§ Problem to solve: Everything in the listing should be transcribed exactly, apart from the pictures.

§ Input data:
....................
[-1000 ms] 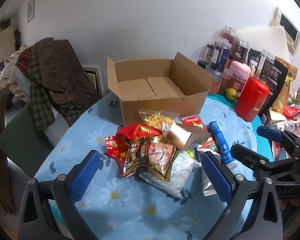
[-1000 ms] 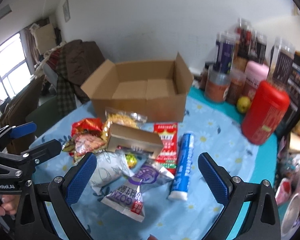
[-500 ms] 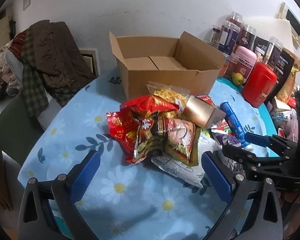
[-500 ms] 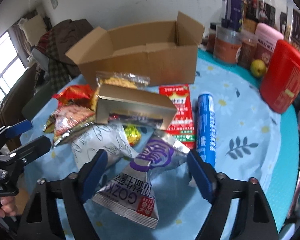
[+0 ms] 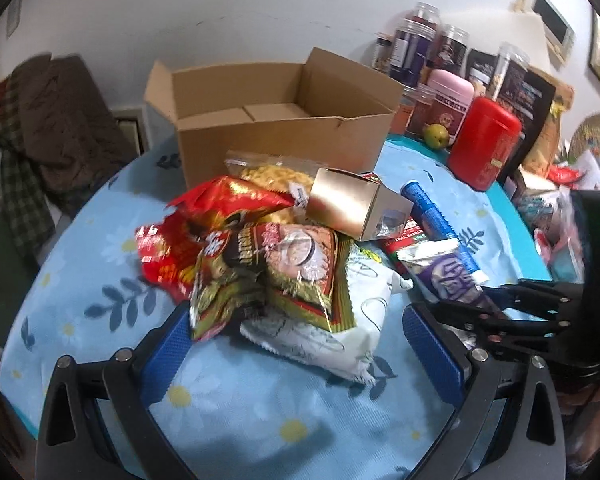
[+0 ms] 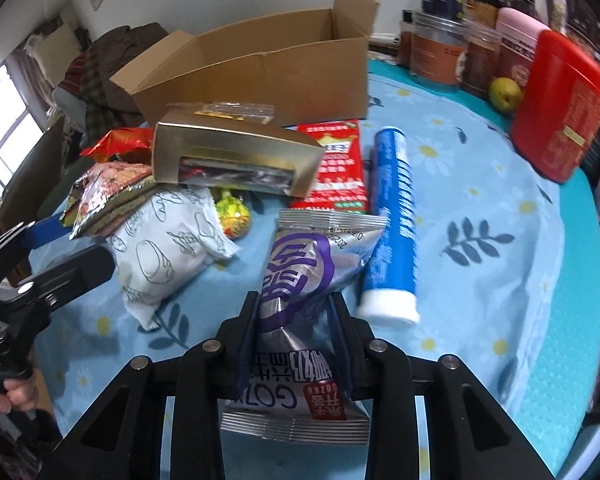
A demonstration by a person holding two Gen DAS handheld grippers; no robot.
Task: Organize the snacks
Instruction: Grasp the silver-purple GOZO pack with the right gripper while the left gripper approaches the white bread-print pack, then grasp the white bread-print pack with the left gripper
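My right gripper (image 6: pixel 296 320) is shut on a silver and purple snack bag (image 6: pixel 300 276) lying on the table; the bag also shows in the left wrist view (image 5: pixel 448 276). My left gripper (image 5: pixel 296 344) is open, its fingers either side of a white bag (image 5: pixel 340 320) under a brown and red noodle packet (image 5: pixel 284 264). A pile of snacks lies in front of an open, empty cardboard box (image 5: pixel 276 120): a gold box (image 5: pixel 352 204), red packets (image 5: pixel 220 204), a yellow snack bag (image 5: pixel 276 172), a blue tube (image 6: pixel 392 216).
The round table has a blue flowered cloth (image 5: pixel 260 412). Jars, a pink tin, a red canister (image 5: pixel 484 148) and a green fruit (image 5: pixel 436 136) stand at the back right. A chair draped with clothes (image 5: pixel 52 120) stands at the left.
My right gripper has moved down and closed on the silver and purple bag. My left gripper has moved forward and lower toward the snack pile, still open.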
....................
§ Reply to the exercise:
[-1000 ms] 
[-1000 ms] 
[-500 ms] 
[-500 ms] 
[+0 ms] 
[+0 ms] 
A demonstration by a person holding two Gen DAS handheld grippers; no robot.
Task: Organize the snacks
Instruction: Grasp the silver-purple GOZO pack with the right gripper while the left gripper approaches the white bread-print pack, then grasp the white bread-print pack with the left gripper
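My right gripper (image 6: pixel 296 320) is shut on a silver and purple snack bag (image 6: pixel 300 276) lying on the table; the bag also shows in the left wrist view (image 5: pixel 448 276). My left gripper (image 5: pixel 296 344) is open, its fingers either side of a white bag (image 5: pixel 340 320) under a brown and red noodle packet (image 5: pixel 284 264). A pile of snacks lies in front of an open, empty cardboard box (image 5: pixel 276 120): a gold box (image 5: pixel 352 204), red packets (image 5: pixel 220 204), a yellow snack bag (image 5: pixel 276 172), a blue tube (image 6: pixel 392 216).
The round table has a blue flowered cloth (image 5: pixel 260 412). Jars, a pink tin, a red canister (image 5: pixel 484 148) and a green fruit (image 5: pixel 436 136) stand at the back right. A chair draped with clothes (image 5: pixel 52 120) stands at the left.
My right gripper has moved down and closed on the silver and purple bag. My left gripper has moved forward and lower toward the snack pile, still open.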

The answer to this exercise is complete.